Bu deftere, bu satırları sanki seninle konuşuyormuş gibi yazıyorum. Biliyorum ki sen artık yoksun ancak yine de hayattaymışsın gibi davranmak daha kolay oluyor. Su an bu kelimeler kalemimden değil de dudaklarımdan dökülüyormuş gibi... Karşımda oturuyormuşsun gibi yapmak daha kolay oluyor. Ve... günün anlam ve önemine gelirsek...

Bugün yeni evimdeki, yeni hayatımdaki ilk günüm. Bir hafta önce Nesrin annesinden başka kimsesi olmayan ben şimdi koskoca bir aileye sahibim. Babam gelip beni bulduğunda neler hissettiğimi anlatabilmem çok zor. Babam... Ne kadar güzel ve kudretli bir kelime. İnsanın 'baba' diyebileceği birinin olması, ağız dolusu 'baba' diyebilmek ne kadar güzelmiş... O muazzam mutluluğun tarifi olamaz, yaşamayan bilemez. Bilenler ise asla vazgeçemez.

Babam ile konuştuğumuzda başta şaka gibi gelmişti her şey. Beni büyüten Nesrin annemin öz annem olmadığını zaten öğrenmiştim. Ve senin hayatta olmadığını... Ama kızmadım Nesrin anneme. Üzerimde bu kadar emeği olan birine sırt çeviremezdim değil mi? Babam, senin bana hamileyken birden ortadan kaybolduğunu ve sonra ölüm haberimizin geldiğini söyledi. Babamın bana gelmesinden yaklaşık bir ay kadar önce bir mektup gönderilmiş ona. Mektupta benimle ilgili bilgiler ve öldüğünü sandığı kızının aslında yaşıyor olduğu yazıyormuş. Araştırmışlar ve bana ulaşmışlar. Belki sende yaşıyorsundur diye umutlanmışlar ama umdukları gibi olmamış. Senin nasıl öldüğünü bilmiyorlar. Bilmesinler de zaten. Ben intikamini alacağım annem.
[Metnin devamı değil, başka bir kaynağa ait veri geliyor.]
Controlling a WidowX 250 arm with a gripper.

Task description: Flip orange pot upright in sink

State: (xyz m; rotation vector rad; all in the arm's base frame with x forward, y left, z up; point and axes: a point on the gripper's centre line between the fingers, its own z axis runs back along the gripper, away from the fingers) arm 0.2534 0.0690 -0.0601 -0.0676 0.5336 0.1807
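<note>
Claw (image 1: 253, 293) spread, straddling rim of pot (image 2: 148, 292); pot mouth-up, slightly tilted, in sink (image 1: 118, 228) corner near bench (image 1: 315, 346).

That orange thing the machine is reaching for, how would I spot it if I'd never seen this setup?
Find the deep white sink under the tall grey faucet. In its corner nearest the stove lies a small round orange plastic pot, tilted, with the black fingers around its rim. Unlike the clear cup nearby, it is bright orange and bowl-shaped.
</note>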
Neyse... Ne diyordum? Evet. Bir ailem olduğunu bilmiyordum ve bu bana büyük bir sürpriz oldu. Hem de çok büyük bir sürpriz... Sonuç olarak bu sabah beni buraya getirdi babam. Bu evi çok sevdim. Büyük evlerin hep soğuk bir ruhu olduğunu sanıyordum. Meğer büyük ya da küçük olması değilmiş evi ısıtan, sevdiren. İçinde yaşayanların sıcak kalpleriymiş... Herkes öylesine sıcak karşıladı ki beni, oturup ağlayasım geldi mutluluktan. Bir tek Bulut pek memnun olmadı varlığımdan ama onu da sevdim. Sonuçta onun içinde yeni ve beklemediği bir şeydi benim gelişim. Ama yine de bazen diyorum ki; keşke sevmeseydiler beni. O zaman daha kolay olurdu belki... Neyse...
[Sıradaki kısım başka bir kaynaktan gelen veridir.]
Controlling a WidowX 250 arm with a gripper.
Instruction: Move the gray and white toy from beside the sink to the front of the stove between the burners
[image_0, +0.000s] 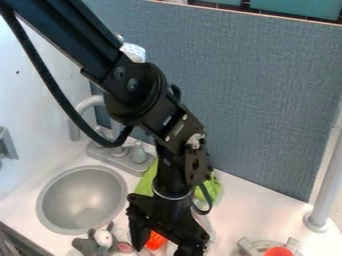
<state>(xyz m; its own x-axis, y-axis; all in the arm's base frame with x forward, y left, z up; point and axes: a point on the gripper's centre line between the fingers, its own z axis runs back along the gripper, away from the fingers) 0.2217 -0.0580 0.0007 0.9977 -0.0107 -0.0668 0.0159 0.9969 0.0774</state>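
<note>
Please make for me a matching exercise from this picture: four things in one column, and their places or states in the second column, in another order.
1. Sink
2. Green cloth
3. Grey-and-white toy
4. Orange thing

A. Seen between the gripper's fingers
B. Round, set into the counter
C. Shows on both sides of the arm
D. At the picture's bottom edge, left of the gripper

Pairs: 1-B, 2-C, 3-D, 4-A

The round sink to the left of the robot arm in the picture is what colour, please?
The sink is grey, seen best in the camera view.
</note>
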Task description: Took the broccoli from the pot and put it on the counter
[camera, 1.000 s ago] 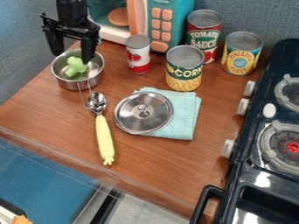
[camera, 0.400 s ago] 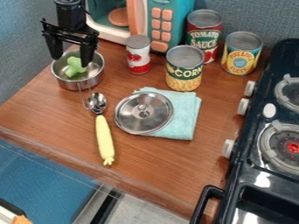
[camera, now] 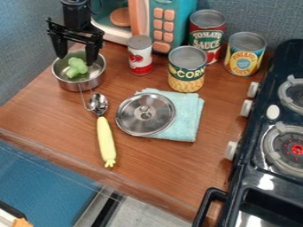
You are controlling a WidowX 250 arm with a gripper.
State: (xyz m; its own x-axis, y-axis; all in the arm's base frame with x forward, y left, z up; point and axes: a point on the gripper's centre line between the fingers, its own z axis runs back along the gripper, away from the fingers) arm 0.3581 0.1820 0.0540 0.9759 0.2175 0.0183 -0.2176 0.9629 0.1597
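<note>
The arm is cut off by the top edge, and the gripper (camera: 77, 58) hangs over the small metal pot (camera: 80, 83) at far left, hiding part of its far rim. The gripper is released, fingers spread. The green broccoli (camera: 77, 68) lies in the pot, its underside hard to make out. The toy microwave (camera: 167, 22), cut off above, has a round orange piece (camera: 120, 17) inside. The green-and-yellow can (camera: 187, 71) partly hides the red can (camera: 214, 32). The metal lid (camera: 133, 119) covers part of the folded towel (camera: 188, 124).
</note>
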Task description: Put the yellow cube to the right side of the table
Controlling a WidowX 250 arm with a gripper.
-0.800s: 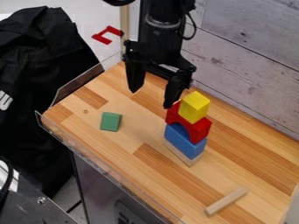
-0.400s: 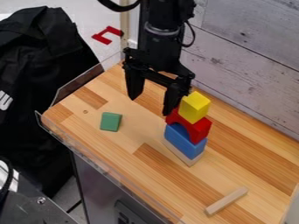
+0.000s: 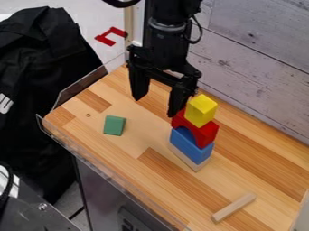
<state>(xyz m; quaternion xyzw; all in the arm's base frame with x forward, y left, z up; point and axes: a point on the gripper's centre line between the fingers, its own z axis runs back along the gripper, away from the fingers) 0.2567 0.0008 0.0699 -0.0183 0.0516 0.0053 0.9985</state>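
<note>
Camera view: one yellow cube (image 3: 201, 111), one green block (image 3: 114, 125), one pincer (image 3: 154, 104) spread wide.

Black arm in from top edge; hand (image 3: 156, 107) hanging down, two fingers spread wide apart.

Yellow cube (image 3: 201, 111), red arched block (image 3: 208, 131), blue block (image 3: 194, 147), green block (image 3: 114, 125) at left: all showing solid colour. Wooden stick (image 3: 234, 207), near right, is showing pale tan. Wooden tabletop (image 3: 172, 176) is mixing honey and orange-brown strips. Grey plank wall (image 3: 259, 58) is carrying dark knots.
</note>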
Bu günlük bu kadar anlatacaklarım anneciğim. Seni seviyorum...

************

Bulut kaşlarını çatarak okudu yazılanları. Bir yandan okuyor, bir yandan da zihnine dolan sorulara cevap arıyordu. Mavi nasıl ölmüştü de onların bilmesini istemiyordu Derin? Ve kimden intikam alacaktı? Mavi yengesini birisi mi öldürmüştü? Neden bunu saklama ihtiyacı duyuyordu da Onur dayısına söylemiyordu? Ev ahalisi kızı sevmeseydi daha kolay olacak olan şey neydi? Kızın bir şeylerin peşinde olduğundan artık emindi. Şimdi ne olduğunu ortaya çıkarmaya sıra gelmişti. Mutlaka bulacaktı ne olduğunu Bulut. Bu sayfalardan birinde yazıyor olmalıydı. Açıkça yazmıyorsa bile bir ip ucu mutlaka vardı bu sayfalar arasında ve o ip ucunu yakaladığı an gerisi kolayca gelecekti. Elindeki sayfayı kenara bıraktı ve diğerine geçti, biraz heyecan, biraz kararlilik ama en çok da suçluluk duygusu ile. Neden suçluluk hissettiğini bilmiyordu ama öyle bir şeydi ki hissettiği; sanki onun için en önemli kişiye ihanet ediyormuş gibi bir suçluluk duygusu eziyordu yüreğini...

************

1 Eylul 2014

Annecigim...

Yine ben geldim. Bu eve geleli bir haftadan fazla oldu. Burada olduğum icin çok mutluyum. Ama biraz da üzgünüm. Neden üzgün olduğumu biliyorsun. Çünkü sen yoksun. Eksiğim... 19 yıllık hayatımda ilk defa bu kadar eksik hissediyorum. Bu defteri yazma sebebimde bu ya zaten. Eksik yanımı tamamlamak için...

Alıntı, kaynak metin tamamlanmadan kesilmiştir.